*** Opening SUPPLIED DATA ***

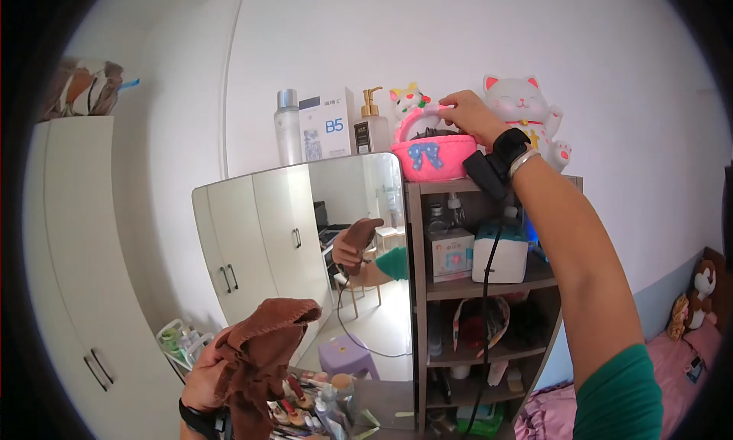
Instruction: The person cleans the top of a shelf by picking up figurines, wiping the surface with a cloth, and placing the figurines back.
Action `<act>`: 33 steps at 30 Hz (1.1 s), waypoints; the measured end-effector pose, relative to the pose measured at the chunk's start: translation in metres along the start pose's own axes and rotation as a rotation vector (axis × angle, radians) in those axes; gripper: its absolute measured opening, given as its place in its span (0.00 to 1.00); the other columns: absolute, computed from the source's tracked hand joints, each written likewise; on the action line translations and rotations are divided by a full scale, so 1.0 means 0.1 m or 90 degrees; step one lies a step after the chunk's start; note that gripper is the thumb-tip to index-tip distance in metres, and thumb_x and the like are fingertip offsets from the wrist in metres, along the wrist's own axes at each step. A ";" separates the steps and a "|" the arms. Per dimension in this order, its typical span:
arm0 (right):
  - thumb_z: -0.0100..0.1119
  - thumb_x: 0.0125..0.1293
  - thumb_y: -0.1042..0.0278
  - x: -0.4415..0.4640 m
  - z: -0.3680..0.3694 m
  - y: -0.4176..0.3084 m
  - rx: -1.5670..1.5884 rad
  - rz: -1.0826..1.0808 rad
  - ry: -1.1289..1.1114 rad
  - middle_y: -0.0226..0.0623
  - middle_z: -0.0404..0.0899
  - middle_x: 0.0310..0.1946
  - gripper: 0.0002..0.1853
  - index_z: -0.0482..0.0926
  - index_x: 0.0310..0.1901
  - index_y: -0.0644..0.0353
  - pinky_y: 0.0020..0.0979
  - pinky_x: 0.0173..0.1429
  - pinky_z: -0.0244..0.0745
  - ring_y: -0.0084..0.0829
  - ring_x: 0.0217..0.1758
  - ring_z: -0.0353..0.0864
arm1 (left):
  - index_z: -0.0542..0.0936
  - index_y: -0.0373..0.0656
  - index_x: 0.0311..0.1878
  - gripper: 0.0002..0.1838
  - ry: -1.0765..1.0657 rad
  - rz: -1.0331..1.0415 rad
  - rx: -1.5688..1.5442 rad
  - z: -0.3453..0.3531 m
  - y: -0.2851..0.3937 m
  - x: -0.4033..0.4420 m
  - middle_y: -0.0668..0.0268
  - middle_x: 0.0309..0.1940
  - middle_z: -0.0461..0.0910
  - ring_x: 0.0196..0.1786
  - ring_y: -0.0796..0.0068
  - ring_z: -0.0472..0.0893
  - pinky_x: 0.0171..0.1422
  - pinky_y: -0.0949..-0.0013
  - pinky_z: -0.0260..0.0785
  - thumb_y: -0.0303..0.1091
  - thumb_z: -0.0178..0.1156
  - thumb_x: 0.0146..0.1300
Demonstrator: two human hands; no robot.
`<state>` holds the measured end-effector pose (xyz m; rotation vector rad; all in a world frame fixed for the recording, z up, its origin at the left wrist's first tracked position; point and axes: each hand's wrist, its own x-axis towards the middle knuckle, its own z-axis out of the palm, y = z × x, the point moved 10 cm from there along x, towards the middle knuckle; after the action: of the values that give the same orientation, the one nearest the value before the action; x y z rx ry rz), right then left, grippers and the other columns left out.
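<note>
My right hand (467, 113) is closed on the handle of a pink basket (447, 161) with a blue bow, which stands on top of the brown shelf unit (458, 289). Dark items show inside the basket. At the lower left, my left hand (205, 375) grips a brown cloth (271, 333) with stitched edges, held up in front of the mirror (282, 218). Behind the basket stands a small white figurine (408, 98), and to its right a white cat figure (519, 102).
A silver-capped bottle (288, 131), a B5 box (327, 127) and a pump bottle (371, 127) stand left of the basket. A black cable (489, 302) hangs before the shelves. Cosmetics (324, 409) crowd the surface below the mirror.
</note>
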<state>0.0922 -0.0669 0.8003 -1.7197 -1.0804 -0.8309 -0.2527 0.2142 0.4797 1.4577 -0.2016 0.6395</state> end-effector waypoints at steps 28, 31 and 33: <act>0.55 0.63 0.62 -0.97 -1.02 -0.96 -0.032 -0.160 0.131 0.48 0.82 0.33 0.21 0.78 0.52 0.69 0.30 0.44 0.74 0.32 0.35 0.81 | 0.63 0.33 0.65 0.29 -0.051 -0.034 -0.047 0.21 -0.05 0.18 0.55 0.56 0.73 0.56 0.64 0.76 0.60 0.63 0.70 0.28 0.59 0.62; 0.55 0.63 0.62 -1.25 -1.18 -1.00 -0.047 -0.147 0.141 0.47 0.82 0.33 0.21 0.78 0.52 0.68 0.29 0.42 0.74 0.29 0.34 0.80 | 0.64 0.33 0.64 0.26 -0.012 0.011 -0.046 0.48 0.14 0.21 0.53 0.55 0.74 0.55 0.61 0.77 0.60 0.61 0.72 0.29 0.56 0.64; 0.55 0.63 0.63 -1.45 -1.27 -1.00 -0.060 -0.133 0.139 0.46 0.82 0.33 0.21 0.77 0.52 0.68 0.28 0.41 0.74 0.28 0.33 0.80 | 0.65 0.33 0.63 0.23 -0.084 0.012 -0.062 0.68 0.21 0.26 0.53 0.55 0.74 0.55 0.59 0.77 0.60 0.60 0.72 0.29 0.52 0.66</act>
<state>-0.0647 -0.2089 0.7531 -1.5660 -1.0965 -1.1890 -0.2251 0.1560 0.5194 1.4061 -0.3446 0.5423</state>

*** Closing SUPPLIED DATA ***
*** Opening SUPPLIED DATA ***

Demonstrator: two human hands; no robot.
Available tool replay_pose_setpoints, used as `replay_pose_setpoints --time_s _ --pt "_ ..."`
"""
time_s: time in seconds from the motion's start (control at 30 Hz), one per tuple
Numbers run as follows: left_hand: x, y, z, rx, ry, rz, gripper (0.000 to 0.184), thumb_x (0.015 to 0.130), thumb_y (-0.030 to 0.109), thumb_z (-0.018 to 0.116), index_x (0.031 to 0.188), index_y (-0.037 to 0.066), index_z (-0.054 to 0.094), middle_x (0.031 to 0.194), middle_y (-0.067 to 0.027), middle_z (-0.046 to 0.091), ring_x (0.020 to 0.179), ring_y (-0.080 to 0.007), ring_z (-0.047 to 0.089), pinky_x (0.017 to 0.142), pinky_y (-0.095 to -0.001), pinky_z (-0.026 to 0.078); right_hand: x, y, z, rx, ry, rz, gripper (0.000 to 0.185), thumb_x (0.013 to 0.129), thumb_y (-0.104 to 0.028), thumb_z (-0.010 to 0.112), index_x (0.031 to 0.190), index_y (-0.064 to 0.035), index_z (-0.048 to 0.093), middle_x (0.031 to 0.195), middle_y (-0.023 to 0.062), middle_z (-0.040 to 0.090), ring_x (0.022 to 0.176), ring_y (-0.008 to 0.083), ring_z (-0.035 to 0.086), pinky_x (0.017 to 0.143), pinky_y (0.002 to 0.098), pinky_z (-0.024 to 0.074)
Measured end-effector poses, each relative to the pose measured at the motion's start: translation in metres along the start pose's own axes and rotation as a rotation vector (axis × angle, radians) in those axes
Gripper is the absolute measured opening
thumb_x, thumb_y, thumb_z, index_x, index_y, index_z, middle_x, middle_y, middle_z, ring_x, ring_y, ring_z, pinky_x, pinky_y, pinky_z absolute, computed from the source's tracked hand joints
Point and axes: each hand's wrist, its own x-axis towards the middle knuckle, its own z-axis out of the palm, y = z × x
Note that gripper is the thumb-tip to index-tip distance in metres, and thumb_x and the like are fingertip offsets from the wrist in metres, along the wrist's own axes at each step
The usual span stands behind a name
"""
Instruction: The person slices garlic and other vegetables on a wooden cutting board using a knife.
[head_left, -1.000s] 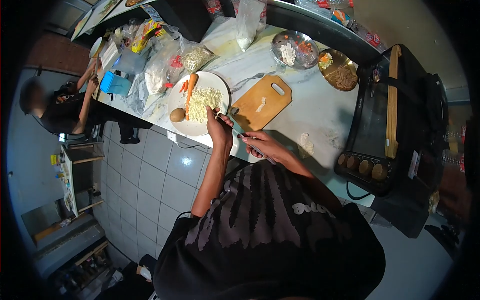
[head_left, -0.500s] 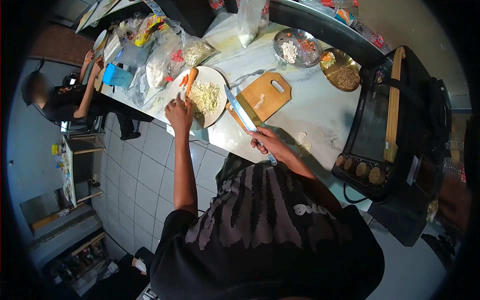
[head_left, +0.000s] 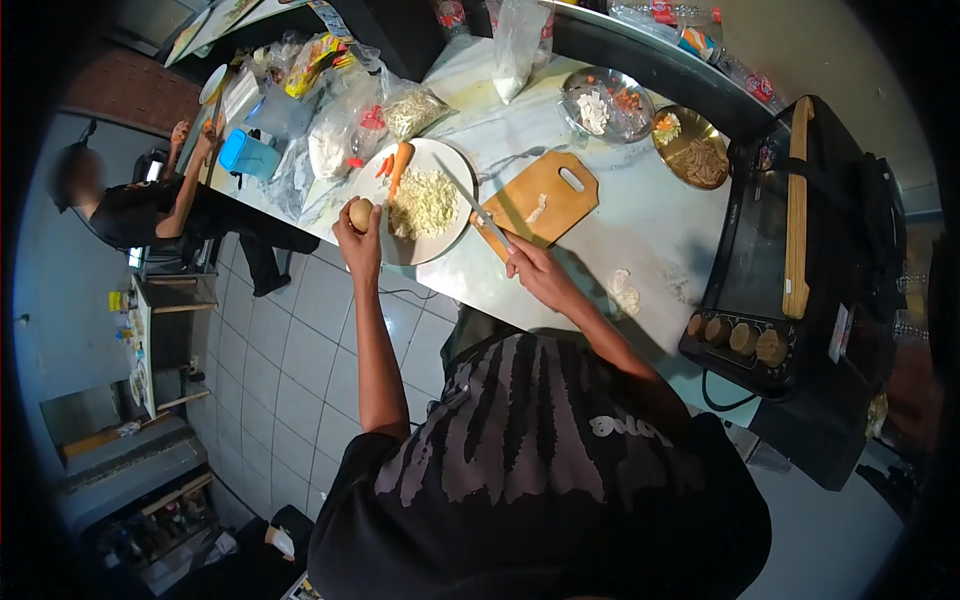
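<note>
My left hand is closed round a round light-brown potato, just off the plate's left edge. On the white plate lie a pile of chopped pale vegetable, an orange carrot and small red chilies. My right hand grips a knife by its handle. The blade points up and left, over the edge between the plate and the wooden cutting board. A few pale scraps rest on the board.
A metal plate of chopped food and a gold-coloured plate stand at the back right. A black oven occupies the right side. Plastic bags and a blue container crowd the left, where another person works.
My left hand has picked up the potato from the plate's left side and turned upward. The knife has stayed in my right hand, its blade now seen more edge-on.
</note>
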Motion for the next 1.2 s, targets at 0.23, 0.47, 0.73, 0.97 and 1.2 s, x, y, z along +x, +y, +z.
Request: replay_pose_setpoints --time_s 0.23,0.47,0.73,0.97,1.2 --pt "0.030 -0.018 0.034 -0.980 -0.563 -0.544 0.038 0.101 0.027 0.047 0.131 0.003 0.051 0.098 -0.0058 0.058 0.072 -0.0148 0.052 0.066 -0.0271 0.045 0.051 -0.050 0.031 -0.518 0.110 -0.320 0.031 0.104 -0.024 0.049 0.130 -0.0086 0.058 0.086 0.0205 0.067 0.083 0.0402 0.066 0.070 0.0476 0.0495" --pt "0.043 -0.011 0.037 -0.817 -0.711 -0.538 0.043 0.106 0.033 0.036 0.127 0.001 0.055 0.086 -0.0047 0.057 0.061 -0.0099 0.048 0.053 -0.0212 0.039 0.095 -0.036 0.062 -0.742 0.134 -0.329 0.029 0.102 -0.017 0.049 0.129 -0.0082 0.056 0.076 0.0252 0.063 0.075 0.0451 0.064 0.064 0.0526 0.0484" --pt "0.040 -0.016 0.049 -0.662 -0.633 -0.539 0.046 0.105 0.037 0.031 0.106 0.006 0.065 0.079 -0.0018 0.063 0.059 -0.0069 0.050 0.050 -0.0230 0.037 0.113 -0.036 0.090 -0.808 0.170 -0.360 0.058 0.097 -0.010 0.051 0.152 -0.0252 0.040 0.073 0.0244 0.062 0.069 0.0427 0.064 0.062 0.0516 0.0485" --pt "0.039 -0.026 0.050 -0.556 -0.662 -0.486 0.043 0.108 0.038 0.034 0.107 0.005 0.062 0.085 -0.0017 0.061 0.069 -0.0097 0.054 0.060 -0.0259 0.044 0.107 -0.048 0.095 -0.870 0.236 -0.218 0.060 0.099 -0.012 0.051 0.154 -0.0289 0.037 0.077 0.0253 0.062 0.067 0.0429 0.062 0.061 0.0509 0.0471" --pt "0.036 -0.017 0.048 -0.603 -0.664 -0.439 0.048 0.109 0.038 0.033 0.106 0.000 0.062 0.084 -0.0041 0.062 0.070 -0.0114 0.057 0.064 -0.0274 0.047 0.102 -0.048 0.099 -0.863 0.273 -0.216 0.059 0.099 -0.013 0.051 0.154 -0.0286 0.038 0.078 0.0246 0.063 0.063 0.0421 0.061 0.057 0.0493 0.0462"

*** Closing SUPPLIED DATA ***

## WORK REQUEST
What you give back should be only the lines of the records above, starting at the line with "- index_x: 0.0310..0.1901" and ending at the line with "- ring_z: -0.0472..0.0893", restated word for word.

## EXERCISE RESPONSE
  - index_x: 0.0310..0.1901
  - index_y: -0.0644..0.0353
  - pinky_y: 0.0020..0.0979
  - pinky_x: 0.0173..0.1429
  - pinky_z: -0.0244..0.0745
  - ring_y: -0.0084..0.0829
  - ring_x: 0.0217..0.1758
  - ring_z: -0.0353..0.0864
arm1 (left):
  - index_z: -0.0542..0.0936
  - index_y: -0.0373..0.0656
  - index_x: 0.0311..0.1878
  - gripper: 0.0002..0.1838
  - ry: -1.0765..1.0657 rad
  - rz: -1.0331..1.0415 rad
  - rx: -1.5688..1.5442 rad
  - z: -0.3453..0.3531 m
  - y: -0.2851..0.3937 m
  - x: -0.4033..0.4420 m
  - middle_y: -0.0668..0.0268
  - middle_x: 0.0309..0.1940
  - middle_z: -0.0461..0.0910
  - ring_x: 0.0196..0.1786
  - ring_y: -0.0796..0.0068
  - ring_z: -0.0472..0.0893

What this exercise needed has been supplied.